I have had a certain dream many times over the years. Of course, it could turn into a nightmare if it doesn’t come true.

The dream is that one day in the week; I can make everything go my way. The nightmarish part of that dream is that it never tells me what day everything will work out.

One morning I told the Gracious Lady of the Parochial House about my dream to see if she could give me any advice.

“Don’t you remember,” my wife said, “that day was three years ago? You already had that day when everything goes your way.”

That was as specific as he could get. She would never tell me what day it was that everything went my way. I only suspect a little of all that. If she had had a day where everything went my way, she certainly would have remembered it.

So for a week I’ve been trying to figure out what it would be like today when everything went my way. I came up with a variety of scenarios, but nothing worked for me.

Last night, while we watched television, he seemed to be staring into space. My wife said, “You’re not thinking of a day when everything goes your way, are you?”

“No,” I said with a smile, “I’m just thinking of a joke.”

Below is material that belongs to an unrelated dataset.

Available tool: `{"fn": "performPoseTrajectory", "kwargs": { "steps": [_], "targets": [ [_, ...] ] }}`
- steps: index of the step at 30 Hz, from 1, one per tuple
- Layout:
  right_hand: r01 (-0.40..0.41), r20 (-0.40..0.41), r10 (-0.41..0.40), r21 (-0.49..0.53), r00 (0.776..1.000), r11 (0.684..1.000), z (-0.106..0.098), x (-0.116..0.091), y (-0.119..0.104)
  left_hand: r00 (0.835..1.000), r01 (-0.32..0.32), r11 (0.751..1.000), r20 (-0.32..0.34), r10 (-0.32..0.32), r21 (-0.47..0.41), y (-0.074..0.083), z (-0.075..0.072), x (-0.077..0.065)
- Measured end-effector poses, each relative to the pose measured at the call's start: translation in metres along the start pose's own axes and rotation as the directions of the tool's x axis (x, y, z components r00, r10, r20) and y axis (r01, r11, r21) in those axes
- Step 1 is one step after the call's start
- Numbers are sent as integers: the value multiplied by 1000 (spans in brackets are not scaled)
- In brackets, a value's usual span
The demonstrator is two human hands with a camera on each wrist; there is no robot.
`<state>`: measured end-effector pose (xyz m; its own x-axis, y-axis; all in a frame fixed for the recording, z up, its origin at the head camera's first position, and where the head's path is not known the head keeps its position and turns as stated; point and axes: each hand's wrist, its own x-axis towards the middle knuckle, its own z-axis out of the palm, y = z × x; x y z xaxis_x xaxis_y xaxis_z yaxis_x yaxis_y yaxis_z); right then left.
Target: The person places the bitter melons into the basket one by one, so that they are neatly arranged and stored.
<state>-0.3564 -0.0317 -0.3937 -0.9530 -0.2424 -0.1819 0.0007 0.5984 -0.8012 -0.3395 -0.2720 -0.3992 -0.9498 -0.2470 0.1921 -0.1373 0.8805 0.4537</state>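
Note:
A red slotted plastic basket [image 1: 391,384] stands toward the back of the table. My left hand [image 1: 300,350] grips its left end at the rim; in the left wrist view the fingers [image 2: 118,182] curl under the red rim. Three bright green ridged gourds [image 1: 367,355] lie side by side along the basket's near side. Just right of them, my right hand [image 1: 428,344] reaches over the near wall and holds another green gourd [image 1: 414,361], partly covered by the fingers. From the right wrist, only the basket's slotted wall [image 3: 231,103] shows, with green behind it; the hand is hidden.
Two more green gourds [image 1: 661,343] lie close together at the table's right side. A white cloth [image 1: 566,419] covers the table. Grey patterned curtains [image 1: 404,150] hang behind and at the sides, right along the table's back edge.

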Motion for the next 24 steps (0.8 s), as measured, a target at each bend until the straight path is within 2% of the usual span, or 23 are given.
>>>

“Okay, what joke were you thinking of?”

Without thinking I said: “Why was 6 afraid of 7? Because 7… 8… 9”.

“Will you ever get over that prank?” And we both laughed.

I think, of course, that he knew he wasn’t thinking of a joke. I was thinking about what the day would be like if everything went my way. I just couldn’t get it out of my mind.

One of the first things that would be part of that day would be every time my wife asked me a question; She would understand the question and give him an answer that would satisfy her.

From time to time, I answer her, and she seems pleased with the answer. But never two in a row. What would a day be like for me if every time my wife asked me a question, she answered according to her specifications?

I’m sure it would be a pretty scary day, especially for her.

As I thought about this, another thought came to mind. What would a day look like where I could accomplish everything on my ‘To Do List’ and still have time for something else, like having fun?

Thinking about that made me smile because I can never think of a time when I had such a day. I usually end a day thinking about the things I didn’t get to do that day. This is what my day looks like.

Gracious Parsonage Mistress knew he was thinking along these lines, and so she said very cheerfully, “What would a day be like for you if you never thought of an apple fritter?”

Only she would think of something like that. As far as I’m concerned, that would be a terrible day. So, that’s crossed out.

Another thought took over my mind. What would a day be like if I could anticipate every question the Gracious Mistress of the parsonage would throw at me and had the answer in my own language?

What would a day be like for me if I stopped and bought my wife a present before I got home? A gift that when she gave it to her, she laughed and said, “I was thinking of going and buying this for myself. How did you come up with this?”

The more I thought about this, the more I understood that if I had so many days where everything went well, my life would get pretty boring. It is the unexpected things in life that make life truly exciting and challenging.

If I could plan everything and do everything I planned, I’d be so bored I wouldn’t know what to do.

Thinking of this, I thought, how on earth has the Gracious Lady of the Parsonage managed to do this every day of her life?

What would our house be like if we both had everything within our reach every day? How could we distinguish ourselves?

Maybe I could handle a day when everything goes my way, but I certainly don’t want every day to be like this.

As I was thinking about this, I was smiling and my wife asked me why I was smiling. I finally confessed, “I’ve come to the conclusion that I don’t want every day to go my way. That would be so boring.”

“You know,” she said very seriously, “I think you have something there.”

Therefore, our house is divided into two sections.

The only section is my wife, where everything goes the way she wants, and I’m happy.

The other section is me, where not everything goes my way, and my wife is happy.

I can’t believe I discovered the formula for both of us to be happy under the same roof. Why did it take me so long to realize this?

I couldn’t help but think of one of my favorite scriptures. “Can two walk together, except they be agreed?” (Amos 3:3).

On this, my wife and I are in complete agreement.